§ DATA EXCERPT:
◇ ◇ ◇ ◇

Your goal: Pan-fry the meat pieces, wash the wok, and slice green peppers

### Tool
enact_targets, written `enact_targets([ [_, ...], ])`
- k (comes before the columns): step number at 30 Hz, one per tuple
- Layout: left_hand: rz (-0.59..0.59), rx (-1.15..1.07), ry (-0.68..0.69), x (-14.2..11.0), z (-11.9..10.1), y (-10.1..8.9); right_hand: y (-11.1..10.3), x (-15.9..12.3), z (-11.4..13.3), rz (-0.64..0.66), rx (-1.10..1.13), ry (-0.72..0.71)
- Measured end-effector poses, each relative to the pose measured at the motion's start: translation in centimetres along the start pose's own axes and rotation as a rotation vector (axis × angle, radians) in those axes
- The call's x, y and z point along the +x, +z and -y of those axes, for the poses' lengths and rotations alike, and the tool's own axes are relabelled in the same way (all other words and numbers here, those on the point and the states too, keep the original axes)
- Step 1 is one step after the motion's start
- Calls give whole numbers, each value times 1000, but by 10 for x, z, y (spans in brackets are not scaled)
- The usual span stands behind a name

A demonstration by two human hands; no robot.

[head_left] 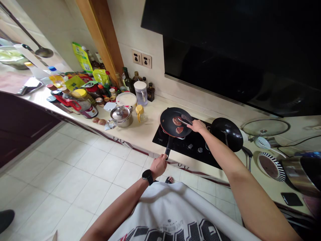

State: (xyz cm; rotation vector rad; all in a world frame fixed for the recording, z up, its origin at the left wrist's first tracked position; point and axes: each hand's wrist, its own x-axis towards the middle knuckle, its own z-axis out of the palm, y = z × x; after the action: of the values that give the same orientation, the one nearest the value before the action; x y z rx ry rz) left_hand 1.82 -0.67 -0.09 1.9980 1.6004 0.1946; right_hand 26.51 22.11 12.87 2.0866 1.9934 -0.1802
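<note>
A black frying pan (167, 124) sits on the left burner of the dark gas stove (185, 150). Two browned pieces of meat lie in it, one piece of meat (177, 121) toward the back and a smaller piece of meat (179, 130) in front. My left hand (159, 165), with a watch on its wrist, is wrapped round the pan's handle (169, 147). From the right, my right hand (197, 126) grips metal tongs (185, 120). Their tips reach over the pan at the rear piece; whether they pinch it I cannot tell.
A black wok (224, 134) stands on the right burner, with a glass lid (267, 127) behind it. Left of the stove are a steel pot (121, 116), a yellow-topped oil jar (140, 113) and several bottles. A range hood (225, 60) hangs above. A phone (292, 199) lies far right.
</note>
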Motion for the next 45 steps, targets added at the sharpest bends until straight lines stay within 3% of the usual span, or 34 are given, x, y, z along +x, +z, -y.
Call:
enact_targets([
  [11, -17, -4, 25, 1, 2, 2, 3, 6, -18, -18, 43, 33],
  [18, -22, -10, 40, 1, 2, 3, 7, 11, -21, 126, 210, 20],
  [29, -44, -9, 45, 1, 5, 8, 11, 11, -26, 115, 374, 20],
  [37, -41, -13, 39, 1, 3, 5, -1, -3, -18, 69, 201, -18],
  [45, -45, -10, 39, 0, 3, 5, 2, -1, -12, 32, 111, -29],
])
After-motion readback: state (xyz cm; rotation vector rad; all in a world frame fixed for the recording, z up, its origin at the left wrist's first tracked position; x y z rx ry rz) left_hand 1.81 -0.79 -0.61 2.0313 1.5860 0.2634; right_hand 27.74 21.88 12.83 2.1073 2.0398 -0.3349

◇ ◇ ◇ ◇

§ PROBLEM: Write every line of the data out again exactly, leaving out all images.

§ FINAL ANSWER:
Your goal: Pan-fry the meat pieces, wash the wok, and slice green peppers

### Tool
enact_targets, written `enact_targets([ [_, ...], ])`
- k (comes before the columns): step number at 30 Hz, one per tuple
- Layout: left_hand: rz (-0.59..0.59), rx (-1.15..1.07), ry (-0.68..0.69), x (-14.2..11.0), z (-11.9..10.1), y (-10.1..8.9); right_hand: y (-11.1..10.3), x (-15.9..12.3), z (-11.4..13.3), rz (-0.64..0.66), rx (-1.10..1.13), ry (-0.72..0.71)
- Measured end-effector poses, each relative to the pose measured at the motion's start: translation in centimetres along the start pose's own axes and rotation as a rotation vector (axis × angle, radians) in those axes
- The call's x, y and z point along the +x, +z and -y of those axes, for the poses' lengths and rotations alike, and the tool's own axes are relabelled in the same way (all other words and numbers here, those on the point and the states too, keep the original axes)
- Step 1 is one step after the motion's start
- Calls give whole numbers, each value times 1000, but by 10 for x, z, y (spans in brackets are not scaled)
- The usual span stands behind a name

A demonstration by two human hands; no robot.

[head_left] 

State: (xyz cm; rotation vector rad; all in a world frame fixed for the recording, z up, its origin at the left wrist's first tracked position; point and axes: each hand's wrist, its own x-axis towards the middle knuckle, its own z-axis out of the palm, y = z × x; after the action: of the values that give the same orientation, the one nearest the value before the action; x y z rx ry rz) left_hand 1.82 -0.67 -0.09 1.9980 1.6004 0.1946; right_hand 26.51 22.11 12.87 2.0866 1.9934 -0.1802
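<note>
A black frying pan (167, 124) sits on the left burner of the dark gas stove (185, 150). Two browned pieces of meat lie in it, one piece of meat (177, 121) toward the back and a smaller piece of meat (179, 130) in front. My left hand (159, 165), with a watch on its wrist, is wrapped round the pan's handle (169, 147). From the right, my right hand (197, 126) grips metal tongs (185, 120). Their tips reach over the pan at the rear piece; whether they pinch it I cannot tell.
A black wok (224, 134) stands on the right burner, with a glass lid (267, 127) behind it. Left of the stove are a steel pot (121, 116), a yellow-topped oil jar (140, 113) and several bottles. A range hood (225, 60) hangs above. A phone (292, 199) lies far right.
</note>
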Motion for the next 45 steps, targets added at the sharpest bends until straight lines stay within 3% of the usual span, or 34 are given, x, y, z along +x, +z, -y.
Call:
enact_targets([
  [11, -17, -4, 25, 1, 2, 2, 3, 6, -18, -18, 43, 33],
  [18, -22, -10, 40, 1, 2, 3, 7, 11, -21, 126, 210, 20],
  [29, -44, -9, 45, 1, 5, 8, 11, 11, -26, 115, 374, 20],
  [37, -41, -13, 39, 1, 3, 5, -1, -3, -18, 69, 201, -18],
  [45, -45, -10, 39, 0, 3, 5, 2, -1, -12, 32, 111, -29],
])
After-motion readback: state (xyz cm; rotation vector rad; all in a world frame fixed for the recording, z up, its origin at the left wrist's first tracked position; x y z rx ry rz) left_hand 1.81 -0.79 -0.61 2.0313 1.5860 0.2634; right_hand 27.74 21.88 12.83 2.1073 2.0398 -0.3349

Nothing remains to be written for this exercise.